Figure 1. Schematic representation of the nanocarriers. Antigen can be conjugated to the nanoparticles surface or incapsulated into core of the particles. Decoration of the nanoparticles surface with targeting molecules (e.g., antibodies, Fab-fragments, peptides, etc) could further increase the delivery of particles into the antigen presenting cells (APCs) to induce innate and adaptive immune responses.

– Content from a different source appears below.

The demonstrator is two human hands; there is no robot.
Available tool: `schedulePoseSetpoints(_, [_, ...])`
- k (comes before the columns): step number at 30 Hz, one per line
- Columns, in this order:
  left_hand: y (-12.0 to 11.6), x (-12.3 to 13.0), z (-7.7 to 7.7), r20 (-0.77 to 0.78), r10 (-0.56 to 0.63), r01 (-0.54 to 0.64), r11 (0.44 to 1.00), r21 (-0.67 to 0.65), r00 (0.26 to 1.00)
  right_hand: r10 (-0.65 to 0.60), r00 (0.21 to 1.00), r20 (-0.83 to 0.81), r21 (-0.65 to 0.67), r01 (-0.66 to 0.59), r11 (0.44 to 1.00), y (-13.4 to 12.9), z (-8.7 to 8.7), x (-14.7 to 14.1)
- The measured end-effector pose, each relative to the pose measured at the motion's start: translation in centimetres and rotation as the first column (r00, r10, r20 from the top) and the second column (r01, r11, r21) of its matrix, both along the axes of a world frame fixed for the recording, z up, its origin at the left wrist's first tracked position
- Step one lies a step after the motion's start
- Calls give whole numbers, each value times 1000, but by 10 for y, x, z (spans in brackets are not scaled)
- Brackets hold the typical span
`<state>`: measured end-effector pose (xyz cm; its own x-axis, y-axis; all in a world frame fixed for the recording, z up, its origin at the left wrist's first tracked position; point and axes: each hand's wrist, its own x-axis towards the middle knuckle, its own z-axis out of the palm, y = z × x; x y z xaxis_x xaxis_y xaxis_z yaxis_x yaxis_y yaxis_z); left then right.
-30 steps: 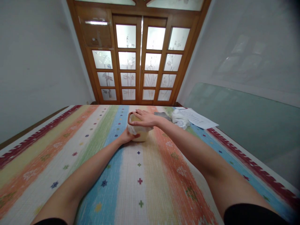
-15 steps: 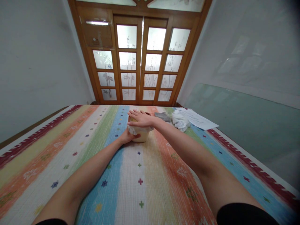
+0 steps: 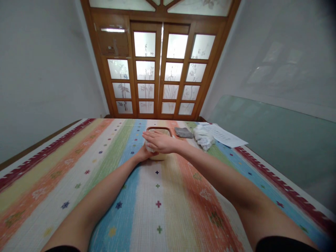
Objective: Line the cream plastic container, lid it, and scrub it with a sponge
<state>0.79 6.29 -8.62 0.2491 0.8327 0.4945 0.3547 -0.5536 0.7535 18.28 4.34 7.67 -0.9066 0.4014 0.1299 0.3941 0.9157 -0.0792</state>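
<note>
A cream box (image 3: 157,157) with a brown rim stands on the striped tablecloth in front of me. My left hand (image 3: 145,154) is closed around its lower left side, the fingertips partly hidden by the box and my other hand. Across the near side of the box, just below the rim, lies my right hand (image 3: 159,141), fingers together and pointing left. A thin white cloth (image 3: 149,148) shows beneath those fingers, pressed to the box; most of it is covered. The inside of the box is only partly visible.
Right of the box lie a folded grey cloth (image 3: 183,132) and a crumpled white cloth (image 3: 203,137). Printed paper sheets (image 3: 225,136) are behind them. The striped tablecloth (image 3: 147,210) covers the table, with wooden glazed doors (image 3: 161,70) beyond.
My right hand has come down from over the top of the box to its near side, bringing the white cloth along. More of the brown rim shows. My left hand keeps its hold.
</note>
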Motion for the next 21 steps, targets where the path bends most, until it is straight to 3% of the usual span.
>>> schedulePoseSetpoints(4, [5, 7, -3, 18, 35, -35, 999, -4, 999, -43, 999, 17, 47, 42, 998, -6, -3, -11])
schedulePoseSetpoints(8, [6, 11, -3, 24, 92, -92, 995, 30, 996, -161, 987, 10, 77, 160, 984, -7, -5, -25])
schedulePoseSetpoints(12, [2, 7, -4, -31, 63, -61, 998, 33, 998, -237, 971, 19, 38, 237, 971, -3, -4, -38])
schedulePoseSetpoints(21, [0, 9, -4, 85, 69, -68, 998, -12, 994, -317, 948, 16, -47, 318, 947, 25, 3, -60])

Key Cellular Components of the Immune System
The immune system is composed of a collection of mobile cells that traffic throughout the body as well as reside at the site of entry (i.e., skin, respiratory, gastrointestinal, and genital tracts) in search of invading pathogens. These cells belong to two major types of innate and adaptive immune system. The innate immune cells like macrophages and neutrophils rapidly respond to the pathogens by recognizing pathogen surface moieties, phagocytosis, and the elimination of pathogens through activation of different antibacterial effector functions. Similarly, two major components of the adaptive immunity i.e., T and B-cells are important for the generation of cell mediated and humoral immune responses, respectively. T cells including CD4+ helper T cells secrete different cytokines to modulate the functions of B cells, whereas CD8+ T cells recognize and destroy virally infected cells. Antibodies produced by the B cells can further neutralize the invading microbes or clear infected cell or opsonized pathogens through cell-mediated systems. APCs, in particular dendritic cells (DCs) and macrophages, migrate through the body to sample, process and present the antigens to T-cells to activate cellular immune responses. These cells express various surface receptors to recognize cognate ligands and danger signals to trigger activation of different signaling pathways that eventually lead to the activation of T-cells (18). After sampling the antigens, DCs migrate from the peripheral tissues into the draining lymph nodes to activate naive T-cells (19), whereas macrophages after ingestion of antigens increase their lysosomal degradative machinery to enhance the antigen presentation to activate helper T cells.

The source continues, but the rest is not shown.